▶ **What you will do**: Your reply should hold only the lines from the one containing "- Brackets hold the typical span" to the final line of the listing below, restated word for word.

◆ ◆ ◆ ◆

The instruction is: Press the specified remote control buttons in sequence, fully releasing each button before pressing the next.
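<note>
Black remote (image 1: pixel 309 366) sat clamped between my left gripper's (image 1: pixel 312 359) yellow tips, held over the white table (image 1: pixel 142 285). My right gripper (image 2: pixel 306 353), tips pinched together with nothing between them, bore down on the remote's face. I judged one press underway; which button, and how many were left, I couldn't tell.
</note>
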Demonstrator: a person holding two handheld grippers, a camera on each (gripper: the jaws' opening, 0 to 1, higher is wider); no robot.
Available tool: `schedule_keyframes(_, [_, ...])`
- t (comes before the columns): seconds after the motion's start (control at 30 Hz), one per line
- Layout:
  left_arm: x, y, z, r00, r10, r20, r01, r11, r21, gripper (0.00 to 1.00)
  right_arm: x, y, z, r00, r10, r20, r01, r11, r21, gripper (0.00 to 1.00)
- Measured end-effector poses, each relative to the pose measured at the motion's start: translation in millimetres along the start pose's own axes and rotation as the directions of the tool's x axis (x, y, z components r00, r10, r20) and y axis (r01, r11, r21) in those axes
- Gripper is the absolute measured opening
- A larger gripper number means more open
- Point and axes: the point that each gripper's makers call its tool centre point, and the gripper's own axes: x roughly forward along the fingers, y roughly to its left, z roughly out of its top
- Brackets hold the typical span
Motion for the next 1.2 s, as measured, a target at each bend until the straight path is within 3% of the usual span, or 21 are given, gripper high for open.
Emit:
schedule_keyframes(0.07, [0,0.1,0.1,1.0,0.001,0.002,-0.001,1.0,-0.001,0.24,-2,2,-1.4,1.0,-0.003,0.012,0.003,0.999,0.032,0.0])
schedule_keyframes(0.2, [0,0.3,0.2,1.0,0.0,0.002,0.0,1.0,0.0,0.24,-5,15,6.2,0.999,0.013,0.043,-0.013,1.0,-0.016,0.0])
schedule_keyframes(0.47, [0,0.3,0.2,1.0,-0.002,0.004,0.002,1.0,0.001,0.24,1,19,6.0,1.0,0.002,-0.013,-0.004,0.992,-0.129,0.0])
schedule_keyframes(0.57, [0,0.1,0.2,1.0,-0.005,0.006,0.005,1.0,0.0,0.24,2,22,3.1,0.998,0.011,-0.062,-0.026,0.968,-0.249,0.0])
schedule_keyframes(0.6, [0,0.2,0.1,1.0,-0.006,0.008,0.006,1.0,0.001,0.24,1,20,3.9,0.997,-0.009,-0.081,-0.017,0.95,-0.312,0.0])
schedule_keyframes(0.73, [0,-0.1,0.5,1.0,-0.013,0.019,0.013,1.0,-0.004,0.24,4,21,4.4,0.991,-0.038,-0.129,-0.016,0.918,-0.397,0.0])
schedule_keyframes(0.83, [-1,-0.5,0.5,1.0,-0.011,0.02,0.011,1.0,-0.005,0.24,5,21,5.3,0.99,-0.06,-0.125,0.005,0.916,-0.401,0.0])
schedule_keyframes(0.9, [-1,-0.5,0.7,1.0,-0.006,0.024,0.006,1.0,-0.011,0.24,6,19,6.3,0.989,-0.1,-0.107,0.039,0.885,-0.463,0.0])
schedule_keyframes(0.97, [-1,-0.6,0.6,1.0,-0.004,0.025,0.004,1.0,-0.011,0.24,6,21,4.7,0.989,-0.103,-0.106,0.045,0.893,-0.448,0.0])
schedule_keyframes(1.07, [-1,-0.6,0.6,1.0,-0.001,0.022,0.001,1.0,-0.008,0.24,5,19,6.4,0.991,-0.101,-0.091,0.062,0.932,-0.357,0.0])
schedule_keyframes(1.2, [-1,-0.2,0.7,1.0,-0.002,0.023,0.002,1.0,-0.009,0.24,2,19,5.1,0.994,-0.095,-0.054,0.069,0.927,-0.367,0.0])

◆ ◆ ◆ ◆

▶ **Exercise solution**:
- Brackets hold the typical span
Motion for the next 1.2 s, as measured, a target at each bend until the straight path is within 3% of the usual span, or 21 are given, gripper high for open.
Emit:
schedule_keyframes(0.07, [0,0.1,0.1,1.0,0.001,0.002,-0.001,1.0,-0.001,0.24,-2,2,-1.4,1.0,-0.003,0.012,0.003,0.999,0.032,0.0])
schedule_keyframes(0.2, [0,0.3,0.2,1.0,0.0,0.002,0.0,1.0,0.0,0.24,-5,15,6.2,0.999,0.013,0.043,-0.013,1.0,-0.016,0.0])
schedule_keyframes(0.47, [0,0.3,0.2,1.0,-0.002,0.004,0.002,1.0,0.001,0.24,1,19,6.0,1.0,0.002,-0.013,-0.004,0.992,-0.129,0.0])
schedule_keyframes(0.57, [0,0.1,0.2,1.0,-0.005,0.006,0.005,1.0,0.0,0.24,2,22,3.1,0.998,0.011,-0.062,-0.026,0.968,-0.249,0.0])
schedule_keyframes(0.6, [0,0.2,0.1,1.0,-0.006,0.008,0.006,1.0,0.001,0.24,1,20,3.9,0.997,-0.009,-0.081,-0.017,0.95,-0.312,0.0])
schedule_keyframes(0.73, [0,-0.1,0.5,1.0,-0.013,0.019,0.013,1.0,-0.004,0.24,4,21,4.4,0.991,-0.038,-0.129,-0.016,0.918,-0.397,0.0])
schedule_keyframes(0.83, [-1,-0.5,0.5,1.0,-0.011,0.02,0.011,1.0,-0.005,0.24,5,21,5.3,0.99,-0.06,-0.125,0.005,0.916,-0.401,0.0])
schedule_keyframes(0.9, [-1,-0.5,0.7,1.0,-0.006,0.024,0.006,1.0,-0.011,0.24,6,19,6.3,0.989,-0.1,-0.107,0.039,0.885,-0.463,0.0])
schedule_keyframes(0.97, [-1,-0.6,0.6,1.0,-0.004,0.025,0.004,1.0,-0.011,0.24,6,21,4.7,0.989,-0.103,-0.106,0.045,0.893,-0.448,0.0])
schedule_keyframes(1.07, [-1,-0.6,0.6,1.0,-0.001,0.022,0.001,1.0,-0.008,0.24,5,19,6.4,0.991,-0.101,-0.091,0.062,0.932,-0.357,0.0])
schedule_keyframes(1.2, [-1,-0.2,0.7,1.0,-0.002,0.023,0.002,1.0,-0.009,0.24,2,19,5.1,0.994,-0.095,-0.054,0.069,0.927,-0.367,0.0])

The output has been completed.